Every starts with some 100 base stats. Capable of reaching, say, 200 peak.
Getting 200 would put every other stat at about 10. Now, I'm just pulling numbers out of my ass here it could very well be 3 or 500. The actual number is NOT important here, neither is the starting numbers. The important thing here is that based on what you eat, and how much of it, you can adjust your stats. It's not a matter of improving them sio much as achieving IMBA for spec toons (e.g. credos). Getting 200-300str requires sacrificing other stats. If you want con too, you'll never be able to achieve str so high. COmbined with some combat skills that force players to be locked in combat this make tank units viable, Hardliner beseker characters. etc.
This would in fact, make direct buffs to stats by credos meaningful. Make Character permadeath meaningful. NOT make starting a %25 char feel completely worthless.
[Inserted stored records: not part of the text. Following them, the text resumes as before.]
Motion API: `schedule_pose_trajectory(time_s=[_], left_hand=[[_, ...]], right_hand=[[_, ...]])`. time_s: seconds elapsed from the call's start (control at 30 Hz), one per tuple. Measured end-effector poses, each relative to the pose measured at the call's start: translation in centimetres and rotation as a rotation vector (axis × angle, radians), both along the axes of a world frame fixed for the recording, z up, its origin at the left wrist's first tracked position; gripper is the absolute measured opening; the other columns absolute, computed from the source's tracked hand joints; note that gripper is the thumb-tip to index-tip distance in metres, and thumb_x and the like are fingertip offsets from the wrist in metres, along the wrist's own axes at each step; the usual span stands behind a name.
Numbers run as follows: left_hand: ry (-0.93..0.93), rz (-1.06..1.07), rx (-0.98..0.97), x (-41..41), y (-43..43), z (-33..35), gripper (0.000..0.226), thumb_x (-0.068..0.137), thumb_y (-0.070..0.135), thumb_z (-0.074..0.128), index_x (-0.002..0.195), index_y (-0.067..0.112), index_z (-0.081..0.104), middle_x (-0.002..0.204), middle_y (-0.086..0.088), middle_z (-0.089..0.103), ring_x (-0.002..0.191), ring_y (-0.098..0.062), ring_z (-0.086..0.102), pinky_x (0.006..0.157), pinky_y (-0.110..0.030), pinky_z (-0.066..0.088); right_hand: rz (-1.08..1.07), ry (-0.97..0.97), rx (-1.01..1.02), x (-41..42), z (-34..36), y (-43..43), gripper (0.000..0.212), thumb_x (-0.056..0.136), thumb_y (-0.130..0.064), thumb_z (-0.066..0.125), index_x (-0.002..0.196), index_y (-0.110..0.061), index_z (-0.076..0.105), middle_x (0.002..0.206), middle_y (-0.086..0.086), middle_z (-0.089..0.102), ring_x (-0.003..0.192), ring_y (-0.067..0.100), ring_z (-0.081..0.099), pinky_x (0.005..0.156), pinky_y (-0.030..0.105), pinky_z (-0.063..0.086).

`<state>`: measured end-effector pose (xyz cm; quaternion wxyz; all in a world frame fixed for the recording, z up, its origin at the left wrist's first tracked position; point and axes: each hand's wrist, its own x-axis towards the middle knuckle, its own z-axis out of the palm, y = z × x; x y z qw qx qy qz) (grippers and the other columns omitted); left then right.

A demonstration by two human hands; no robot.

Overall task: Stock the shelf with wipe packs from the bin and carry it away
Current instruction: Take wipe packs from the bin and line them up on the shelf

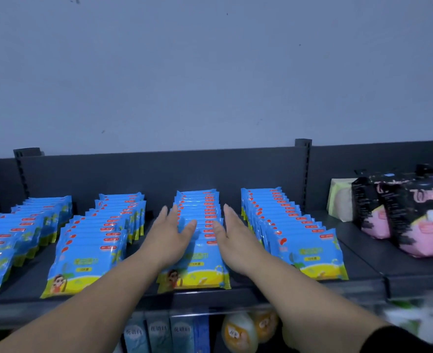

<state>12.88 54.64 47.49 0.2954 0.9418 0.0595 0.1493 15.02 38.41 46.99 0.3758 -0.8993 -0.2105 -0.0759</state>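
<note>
Several rows of blue and yellow wipe packs stand on the dark grey shelf [235, 293]. My left hand [170, 231] and my right hand [232, 231] lie with straight fingers against the two sides of the third row of wipe packs [200, 215], one hand on each flank. Neither hand grips a pack. Further rows stand at the far left [19, 233], left of centre [103, 233] and right of centre [286, 228]. The bin is out of view.
Black and pink packages [408, 215] and a pale green pack [340, 200] sit on the shelf to the right. Boxes [159, 332] and round yellow items [238, 332] fill the shelf below. A bare wall rises behind the shelf.
</note>
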Motion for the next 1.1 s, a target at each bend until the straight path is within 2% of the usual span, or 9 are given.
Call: schedule_pose_trajectory(time_s=[0.1,0.23,0.33,0.43,0.53,0.7,0.87,1.1], left_hand=[[-0.140,-0.033,0.116,-0.6,-3.2,0.3,0.064,0.098,0.045,0.039,0.152,0.018,0.018,0.161,-0.004,0.005,0.147,-0.016,0.007,0.117,-0.030,0.011],[-0.227,-0.197,0.253,-1.8,-8.4,-0.5,0.058,0.099,0.042,0.039,0.151,0.026,0.019,0.160,0.000,0.007,0.147,-0.016,0.009,0.118,-0.027,0.008],[-0.210,-0.301,0.417,-1.7,-11.8,-1.6,0.057,0.100,0.042,0.036,0.151,0.030,0.015,0.161,0.003,0.001,0.147,-0.014,0.004,0.118,-0.029,0.004],[-0.100,-0.327,0.479,-1.1,-14.0,-2.5,0.057,0.100,0.043,0.033,0.152,0.030,0.013,0.161,0.005,0.000,0.147,-0.013,0.001,0.118,-0.034,0.001],[-0.027,-0.336,0.506,-0.9,-15.2,-3.0,0.058,0.100,0.045,0.031,0.152,0.029,0.011,0.161,0.007,0.001,0.147,-0.011,-0.001,0.118,-0.036,-0.002],[-0.006,-0.332,0.490,-1.0,-15.5,-2.9,0.058,0.101,0.043,0.031,0.152,0.029,0.009,0.161,0.007,0.000,0.147,-0.011,-0.001,0.118,-0.035,-0.001],[-0.091,-0.283,0.435,-2.0,-14.0,-2.1,0.060,0.100,0.042,0.033,0.153,0.028,0.009,0.161,0.006,0.000,0.147,-0.011,0.001,0.118,-0.033,0.001],[-0.203,-0.148,0.414,-4.4,-5.7,-1.0,0.065,0.098,0.048,0.035,0.152,0.028,0.006,0.160,0.007,-0.002,0.147,-0.010,0.001,0.119,-0.033,0.003]], right_hand=[[-0.016,-0.125,-0.035,-1.1,1.2,-2.8,0.056,0.103,-0.035,0.033,0.153,-0.019,0.013,0.161,-0.004,0.009,0.147,0.010,0.011,0.116,0.026,0.011],[-0.138,-0.251,-0.269,-0.9,0.9,-8.8,0.048,0.102,-0.036,0.032,0.149,-0.027,0.028,0.159,-0.006,0.018,0.146,0.010,0.013,0.119,0.035,0.011],[-0.217,-0.200,-0.502,-0.5,-0.1,-12.8,0.047,0.102,-0.042,0.027,0.148,-0.031,0.029,0.159,-0.004,0.018,0.147,0.014,0.012,0.119,0.039,0.010],[-0.180,-0.146,-0.616,-0.5,-1.0,-14.7,0.051,0.102,-0.044,0.025,0.151,-0.032,0.019,0.160,-0.006,0.013,0.147,0.014,0.008,0.119,0.039,0.004],[-0.171,-0.170,-0.637,-0.6,-1.6,-15.7,0.053,0.102,-0.042,0.025,0.153,-0.033,0.012,0.161,-0.009,0.008,0.147,0.011,0.006,0.120,0.038,0.002],[-0.168,-0.135,-0.659,-1.0,-1.3,-15.9,0.053,0.103,-0.041,0.021,0.153,-0.031,0.009,0.161,-0.009,0.005,0.148,0.011,0.003,0.119,0.040,-0.001],[-0.209,-0.176,-0.633,-1.5,-0.4,-14.2,0.051,0.103,-0.043,0.017,0.152,-0.034,0.010,0.161,-0.011,0.006,0.148,0.013,0.002,0.118,0.047,-0.003],[-0.116,-0.241,-0.527,-2.3,0.9,-6.9,0.052,0.101,-0.048,0.021,0.151,-0.040,0.009,0.160,-0.014,0.006,0.148,0.010,0.003,0.119,0.046,-0.001]])
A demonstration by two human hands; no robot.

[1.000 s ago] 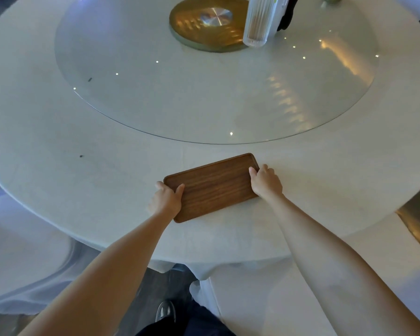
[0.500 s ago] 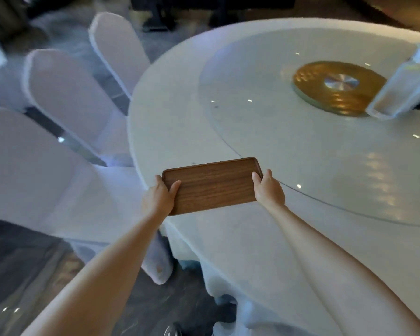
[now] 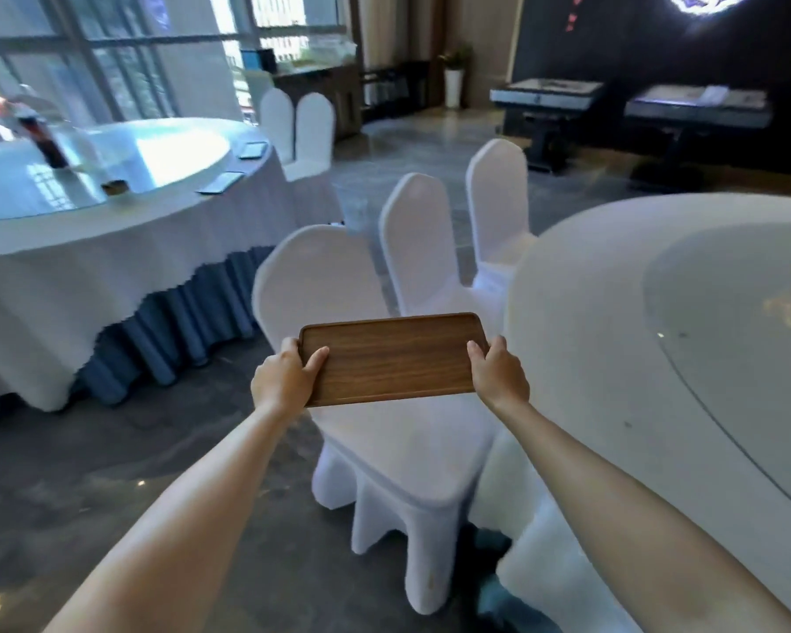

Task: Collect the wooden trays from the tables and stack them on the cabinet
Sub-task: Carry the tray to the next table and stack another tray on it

Given all of this, it might not seem so unreasonable to give us a method for mass consumption of FEPs.
Naturally, Palisades and brick walls would need to be rebalanced to reflect whatever base, ratio of development, etc.
Some might be worried that this breaks one directly into late game content and would skip the wilderness survival aspect of the game. Truly this is more a matter of finding food and reworking combat and HP could be factored off of this system. HP being 1/4 or 1/2 con would easily put us into the margin of more manageable numbers. meaning a character with 300 con probably doesn't have much ability to dodge (AGI or whatever) or to hit (Dex) or damage (str) but he's probably stacked with armor anyway and can take a seriously hardcore hit even from major weapons. He's probably got a skill that forces whatever enemy that's attacking....to attack him. Force them to engage in combat with him somehow. Almost every PvP tank unit has some skill like this. Often it's either a skill by the tank unit or a spell by a supporting unit: roots, stuns, etc. or a natural game mechanics (ZoC, wesnoth).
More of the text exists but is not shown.